The relative risk estimates of unassisted plural births by maternal age before the assisted reproduction era (1949–1966) proved unimodal and race-dependent. The risk of unassisted plural births in 35- to 39-year-old black women proved 2.75-fold higher than that of 15- to 19-year-old counterparts (39.81/1,000 to 14.48/1,000; 95% CI 2.67–2.83). A 2.47-fold risk increment was noted for comparably aged white women (28.76/1,000 to 11.63/1,000; 95% CI 2.43–2.52). Similar age-dependent risk increments were obtained for twin and higher order births. An increasingly prominent delayed childbearing trend during the assisted reproduction era (1971–2016) gave rise to 255,964 (95% CI 134,746–375,581) and 66,271 (95% CI 34,099–96,197) unassisted plural births by white and black women, respectively.

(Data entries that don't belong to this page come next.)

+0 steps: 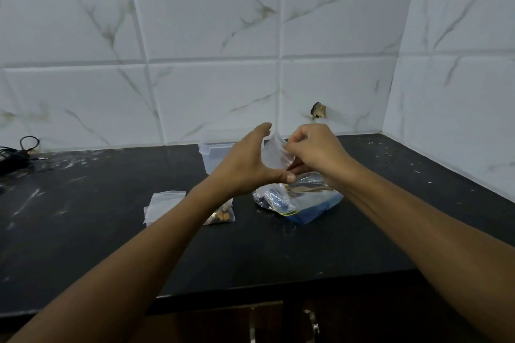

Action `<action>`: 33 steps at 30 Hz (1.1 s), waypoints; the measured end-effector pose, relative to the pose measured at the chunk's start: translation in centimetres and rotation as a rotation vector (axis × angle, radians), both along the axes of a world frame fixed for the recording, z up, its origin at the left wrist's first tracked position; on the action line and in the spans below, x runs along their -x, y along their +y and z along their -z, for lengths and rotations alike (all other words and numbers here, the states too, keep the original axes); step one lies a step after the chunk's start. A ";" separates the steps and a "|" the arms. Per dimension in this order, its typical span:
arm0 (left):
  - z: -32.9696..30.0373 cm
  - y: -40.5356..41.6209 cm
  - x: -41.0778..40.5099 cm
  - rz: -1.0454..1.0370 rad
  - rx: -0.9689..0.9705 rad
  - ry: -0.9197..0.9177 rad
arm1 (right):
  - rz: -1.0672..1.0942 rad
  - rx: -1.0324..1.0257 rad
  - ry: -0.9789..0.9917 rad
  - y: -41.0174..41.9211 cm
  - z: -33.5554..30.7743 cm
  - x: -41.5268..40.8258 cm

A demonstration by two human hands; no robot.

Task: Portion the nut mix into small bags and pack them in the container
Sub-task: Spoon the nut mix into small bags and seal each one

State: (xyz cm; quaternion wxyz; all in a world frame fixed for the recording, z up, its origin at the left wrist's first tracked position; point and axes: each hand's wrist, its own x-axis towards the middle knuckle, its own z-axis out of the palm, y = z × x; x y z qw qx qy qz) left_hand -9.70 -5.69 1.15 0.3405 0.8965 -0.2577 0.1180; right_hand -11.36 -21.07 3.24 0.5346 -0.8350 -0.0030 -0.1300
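A small clear empty bag (274, 154) hangs in the air between my hands. My right hand (315, 146) pinches its top edge. My left hand (250, 164) cups its left side, thumb under the bag and fingers spread. Below them the big clear bag of nut mix (299, 198) lies on the black counter, a blue sheet beneath it. A filled small bag of nuts (223, 214) rests left of it, partly hidden by my left forearm. Several empty small bags (163, 205) lie further left. The clear plastic container (216, 156) stands at the back by the wall.
The black counter (111, 231) runs into a tiled corner on the right, with crumbs scattered there. A black cable (16, 156) lies at the far left by the wall. A damaged hole in a tile (319, 111) sits above the counter. Cupboard doors with handles (312, 323) are below the front edge.
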 end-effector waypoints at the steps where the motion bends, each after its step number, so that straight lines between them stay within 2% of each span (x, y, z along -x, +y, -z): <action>1: 0.1 -0.3 -0.1 -0.019 -0.007 -0.045 | -0.016 -0.003 0.000 0.2 -0.1 0.0; 4: 0.2 -0.7 -0.4 -0.054 0.071 -0.147 | -0.038 -0.017 -0.012 0.2 -0.1 -0.1; 8: 0.8 -0.3 -0.4 -0.030 0.190 -0.156 | -0.172 -0.156 0.056 -0.8 0.0 -0.3; 10: 0.9 0.1 -0.4 -0.042 0.226 -0.153 | -0.175 -0.107 0.073 -2.1 0.3 -1.0; 11: 1.1 0.4 -0.4 -0.046 0.237 -0.138 | -0.131 0.037 0.056 -2.9 0.6 -1.6; 13: 1.7 1.2 -0.4 -0.044 0.254 -0.083 | -0.055 0.517 0.061 -4.7 1.6 -2.9; 15: 2.7 1.8 -0.4 -0.038 0.265 -0.036 | -0.030 0.890 0.198 -5.9 2.9 -3.7; 18: 4.4 2.4 -0.4 -0.028 0.283 0.035 | -0.044 1.086 0.348 -6.5 4.6 -4.2; 23: 6.0 2.1 -0.7 0.021 0.296 0.114 | 0.045 1.136 0.274 -6.0 5.8 -5.1; 29: 7.0 1.8 -0.9 0.054 0.280 0.191 | 0.201 1.193 0.066 -5.9 5.0 -4.8; 33: 8.3 1.2 -1.2 0.035 0.331 0.269 | 0.233 1.049 0.040 -5.6 5.9 -5.4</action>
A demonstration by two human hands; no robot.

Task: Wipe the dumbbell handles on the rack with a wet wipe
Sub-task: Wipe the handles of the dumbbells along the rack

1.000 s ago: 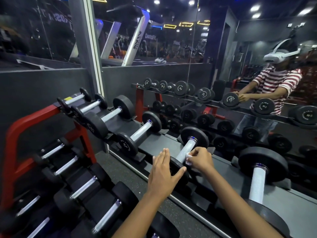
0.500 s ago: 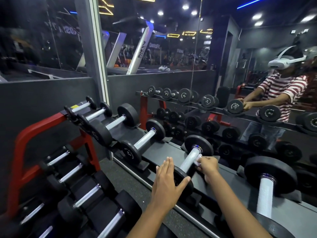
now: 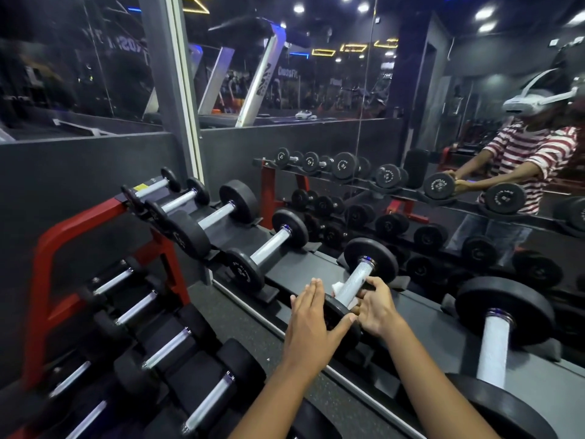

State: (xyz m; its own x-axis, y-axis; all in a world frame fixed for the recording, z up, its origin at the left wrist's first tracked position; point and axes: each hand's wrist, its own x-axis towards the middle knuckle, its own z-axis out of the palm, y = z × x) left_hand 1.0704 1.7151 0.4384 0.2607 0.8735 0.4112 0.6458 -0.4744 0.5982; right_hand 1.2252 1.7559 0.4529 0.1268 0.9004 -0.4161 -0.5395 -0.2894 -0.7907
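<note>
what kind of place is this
A gym, most likely its free-weights corner: rows of dumbbells sit on a tiered rack, a wall mirror runs behind it, and treadmills stand beyond the glass.

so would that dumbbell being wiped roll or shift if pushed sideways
Probably little: the dumbbell looks heavy for its size, with thick black plates. Round ends could roll, but the left hand rests flat on its near plate. The wet wipe looks limp.

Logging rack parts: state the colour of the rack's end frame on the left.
Red, shown best in the head view.
</note>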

In 2016 alone, delayed childbearing accounted for 24% (95% CI 15–32%) and 38% (95% CI 28–47%) of the national plural birth excess for white and black women, respectively. By 2025, delayed childbearing could account for as much as 46% (95% CI 32–60%) and 40% (95% CI 30–53%) of the national plural birth excess for white and black women, respectively.

CONCLUSION:

Delayed childbearing, a growing contributor to the national plural birth excess previously solely ascribed to assisted reproduction, warrants greater consideration in future clinical, analytic, and policy deliberations as well as in individual family planning decisions.